La Fortune et le jeune Enfant
Sur le bord d’un puits très profond
Dormait étendu de son long
Un Enfant alors dans ses classes.
Tout est aux Écoliers couchette et matelas.
Un honnête homme en pareil cas
Aurait fait un saut de vingt brasses.
Près de là tout heureusement
La Fortune passa, l’éveilla doucement,
Lui disant : mon Mignon, je vous sauve la vie.
Soyez une autre fois plus sage, je vous prie.

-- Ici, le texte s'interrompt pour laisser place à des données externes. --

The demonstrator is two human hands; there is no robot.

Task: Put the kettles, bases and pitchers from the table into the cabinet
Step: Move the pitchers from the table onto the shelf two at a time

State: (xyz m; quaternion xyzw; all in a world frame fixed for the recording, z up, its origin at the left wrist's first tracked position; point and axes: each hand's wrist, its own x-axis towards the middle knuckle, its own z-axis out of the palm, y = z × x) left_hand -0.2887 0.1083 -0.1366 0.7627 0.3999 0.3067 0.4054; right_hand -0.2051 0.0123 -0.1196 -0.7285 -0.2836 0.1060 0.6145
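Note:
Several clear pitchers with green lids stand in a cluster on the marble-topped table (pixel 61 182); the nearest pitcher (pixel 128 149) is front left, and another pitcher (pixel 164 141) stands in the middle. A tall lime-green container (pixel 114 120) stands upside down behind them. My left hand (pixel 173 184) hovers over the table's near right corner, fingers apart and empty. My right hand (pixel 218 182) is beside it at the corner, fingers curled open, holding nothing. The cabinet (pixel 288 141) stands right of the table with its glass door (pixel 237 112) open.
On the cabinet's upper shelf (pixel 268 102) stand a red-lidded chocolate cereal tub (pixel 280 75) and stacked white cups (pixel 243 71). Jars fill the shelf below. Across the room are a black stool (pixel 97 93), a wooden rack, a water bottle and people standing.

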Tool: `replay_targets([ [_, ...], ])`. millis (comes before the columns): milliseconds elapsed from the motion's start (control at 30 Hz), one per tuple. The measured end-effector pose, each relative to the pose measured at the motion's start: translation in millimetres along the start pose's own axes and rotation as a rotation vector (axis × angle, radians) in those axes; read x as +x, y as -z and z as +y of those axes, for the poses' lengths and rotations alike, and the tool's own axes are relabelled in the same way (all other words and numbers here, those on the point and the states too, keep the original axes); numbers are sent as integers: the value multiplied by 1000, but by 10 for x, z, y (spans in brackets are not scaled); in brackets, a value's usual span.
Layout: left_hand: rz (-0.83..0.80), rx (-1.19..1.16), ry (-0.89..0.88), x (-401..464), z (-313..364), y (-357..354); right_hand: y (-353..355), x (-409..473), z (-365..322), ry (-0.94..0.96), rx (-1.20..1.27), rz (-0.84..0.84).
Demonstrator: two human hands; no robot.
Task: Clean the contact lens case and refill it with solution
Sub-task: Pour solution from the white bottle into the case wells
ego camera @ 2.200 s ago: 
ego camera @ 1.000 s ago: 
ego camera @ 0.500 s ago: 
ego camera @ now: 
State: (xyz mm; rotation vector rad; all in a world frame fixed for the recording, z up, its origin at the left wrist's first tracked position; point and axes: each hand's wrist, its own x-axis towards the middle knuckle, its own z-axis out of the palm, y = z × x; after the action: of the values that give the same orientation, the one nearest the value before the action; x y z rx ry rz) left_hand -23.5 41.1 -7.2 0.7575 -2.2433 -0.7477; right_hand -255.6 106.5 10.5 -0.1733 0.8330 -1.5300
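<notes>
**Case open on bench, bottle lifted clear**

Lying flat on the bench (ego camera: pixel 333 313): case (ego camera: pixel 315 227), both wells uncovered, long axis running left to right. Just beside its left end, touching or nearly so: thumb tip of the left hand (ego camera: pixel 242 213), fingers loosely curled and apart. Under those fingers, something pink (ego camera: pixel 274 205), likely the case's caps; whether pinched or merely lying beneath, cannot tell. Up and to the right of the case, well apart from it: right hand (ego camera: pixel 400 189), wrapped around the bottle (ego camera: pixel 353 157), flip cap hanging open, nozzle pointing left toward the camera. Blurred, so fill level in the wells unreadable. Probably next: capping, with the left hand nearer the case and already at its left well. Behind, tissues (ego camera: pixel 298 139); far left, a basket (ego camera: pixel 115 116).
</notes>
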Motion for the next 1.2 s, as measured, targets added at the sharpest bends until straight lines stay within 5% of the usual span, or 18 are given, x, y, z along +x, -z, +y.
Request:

Si vous fussiez tombé, on s’en serait pris à moi ;
Cependant c’était votre faute.
Je vous demande de bonne fois
Si cette imprudence si haute
Provient de mon caprice. Elle part à ces mots.
Pour moi, j’approuve son propos.
Il arrive rien dans le monde
Qu’il ne faille qu’elle en réponde
Nous la faisons de tous échos.
Elle est prise à garant de toutes aventures.
Est-on sot, étourdi, prend-on mal ses mesures ;
On pense en être quitte en accusant son sort.
Bref la Fortune a toujours tort.
La Fontaine, Fables, VI,11, édition Jean-Paul
Collinet, Pléiade/Gallimard, 1991, p. 337.